Abardonado en bouc-émissaire de l’OM
Depuis plusieurs semaines, le nom de Pancho Abardonado circule sur les réseaux sociaux comme possible source d’informations ayant filtré en dehors du vestiaire de l’OM. Une accusation qui a pris de l’ampleur en ligne, mais qui est vivement contestée par certains observateurs proches du club. C’est notamment le journaliste Alexandre Jacquin, chef des sports de La Provence, qui a remis en cause cette version des faits. Selon lui, cette focalisation sur Abardonado serait totalement disproportionnée.
Dans ses déclarations, il estime que cette campagne ciblée sur les réseaux sociaux est injustifiée et qu’elle détourne l’attention des véritables responsabilités au sein de l’organigramme olympien. Toujours selon ses propos, les principales “fuites” auraient en réalité concerné des personnes occupant des postes de direction plus élevés, désormais parties du club.
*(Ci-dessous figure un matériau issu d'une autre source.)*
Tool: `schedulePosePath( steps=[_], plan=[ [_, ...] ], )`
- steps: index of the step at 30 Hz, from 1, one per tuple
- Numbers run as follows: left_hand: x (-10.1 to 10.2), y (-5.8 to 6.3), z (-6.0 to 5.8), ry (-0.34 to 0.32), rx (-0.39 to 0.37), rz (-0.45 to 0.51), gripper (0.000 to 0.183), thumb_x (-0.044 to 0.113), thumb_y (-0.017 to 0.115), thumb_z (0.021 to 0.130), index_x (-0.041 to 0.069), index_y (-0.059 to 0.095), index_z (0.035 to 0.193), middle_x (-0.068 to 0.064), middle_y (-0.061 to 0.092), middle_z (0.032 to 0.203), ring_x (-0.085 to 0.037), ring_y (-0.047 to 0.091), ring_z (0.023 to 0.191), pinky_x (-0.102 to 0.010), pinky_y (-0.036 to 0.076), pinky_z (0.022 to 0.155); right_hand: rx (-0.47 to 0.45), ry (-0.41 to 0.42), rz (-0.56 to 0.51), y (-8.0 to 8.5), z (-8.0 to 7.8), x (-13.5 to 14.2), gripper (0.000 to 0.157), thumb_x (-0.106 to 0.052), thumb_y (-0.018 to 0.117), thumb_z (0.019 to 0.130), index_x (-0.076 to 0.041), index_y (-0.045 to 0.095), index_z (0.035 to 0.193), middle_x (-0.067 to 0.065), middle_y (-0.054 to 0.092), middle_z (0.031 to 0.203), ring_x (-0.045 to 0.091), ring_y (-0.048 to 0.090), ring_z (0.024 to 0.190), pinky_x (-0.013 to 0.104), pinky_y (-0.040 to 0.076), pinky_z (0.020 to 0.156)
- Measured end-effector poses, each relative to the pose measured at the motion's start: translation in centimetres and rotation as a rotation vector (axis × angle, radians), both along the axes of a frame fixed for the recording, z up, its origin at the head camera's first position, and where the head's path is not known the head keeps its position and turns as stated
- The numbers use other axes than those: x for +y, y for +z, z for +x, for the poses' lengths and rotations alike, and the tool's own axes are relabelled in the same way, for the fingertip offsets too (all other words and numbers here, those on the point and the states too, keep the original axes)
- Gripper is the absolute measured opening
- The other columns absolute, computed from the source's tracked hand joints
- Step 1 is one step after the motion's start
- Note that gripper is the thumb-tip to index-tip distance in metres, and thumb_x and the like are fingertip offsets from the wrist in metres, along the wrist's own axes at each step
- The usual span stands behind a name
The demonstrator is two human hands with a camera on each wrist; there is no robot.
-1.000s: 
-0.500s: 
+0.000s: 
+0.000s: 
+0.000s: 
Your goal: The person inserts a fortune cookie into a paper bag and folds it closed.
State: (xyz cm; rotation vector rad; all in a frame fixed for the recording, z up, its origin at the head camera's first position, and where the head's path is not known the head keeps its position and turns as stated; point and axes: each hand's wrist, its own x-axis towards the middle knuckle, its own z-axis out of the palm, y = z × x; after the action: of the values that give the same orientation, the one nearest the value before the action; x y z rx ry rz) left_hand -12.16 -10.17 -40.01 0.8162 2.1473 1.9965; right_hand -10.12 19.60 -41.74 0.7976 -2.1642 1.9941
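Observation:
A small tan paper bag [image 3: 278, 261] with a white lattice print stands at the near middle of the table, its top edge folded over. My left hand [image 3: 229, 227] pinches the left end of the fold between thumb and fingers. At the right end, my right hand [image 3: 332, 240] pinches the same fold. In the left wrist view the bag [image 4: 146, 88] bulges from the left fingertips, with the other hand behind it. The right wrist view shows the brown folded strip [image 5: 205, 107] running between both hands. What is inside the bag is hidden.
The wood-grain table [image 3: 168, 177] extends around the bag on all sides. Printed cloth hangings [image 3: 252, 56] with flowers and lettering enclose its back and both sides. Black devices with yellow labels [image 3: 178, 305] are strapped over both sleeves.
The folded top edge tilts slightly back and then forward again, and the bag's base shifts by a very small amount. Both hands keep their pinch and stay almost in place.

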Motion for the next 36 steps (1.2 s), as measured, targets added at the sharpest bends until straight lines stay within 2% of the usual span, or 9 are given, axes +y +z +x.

Benatia et Longoria dans le viseur ?
« Qu’on lui trouve des compétences ou pas, la campagne anti-Pancho Abardonado menée par certains, notamment sur X, est affligeante. Surtout quand on sait que les deux principales ‘taupes’, puisque c’est le mot à la mode, occupaient les plus hauts postes et ne sont plus à l’OM », glisse notre confrère sur X.
Une affirmation qui a immédiatement relancé les discussions autour de l’ancien président Pablo Longoria et de l’ex-directeur sportif Medhi Benatia. Ces allégations, particulièrement sensibles, viennent ajouter une couche supplémentaire à une situation déjà complexe en interne. Entre tensions sportives, réorganisation du staff et changements de direction, l’OM traverse une période de transition délicate. Vivement l’arrivée du nouvel organigramme.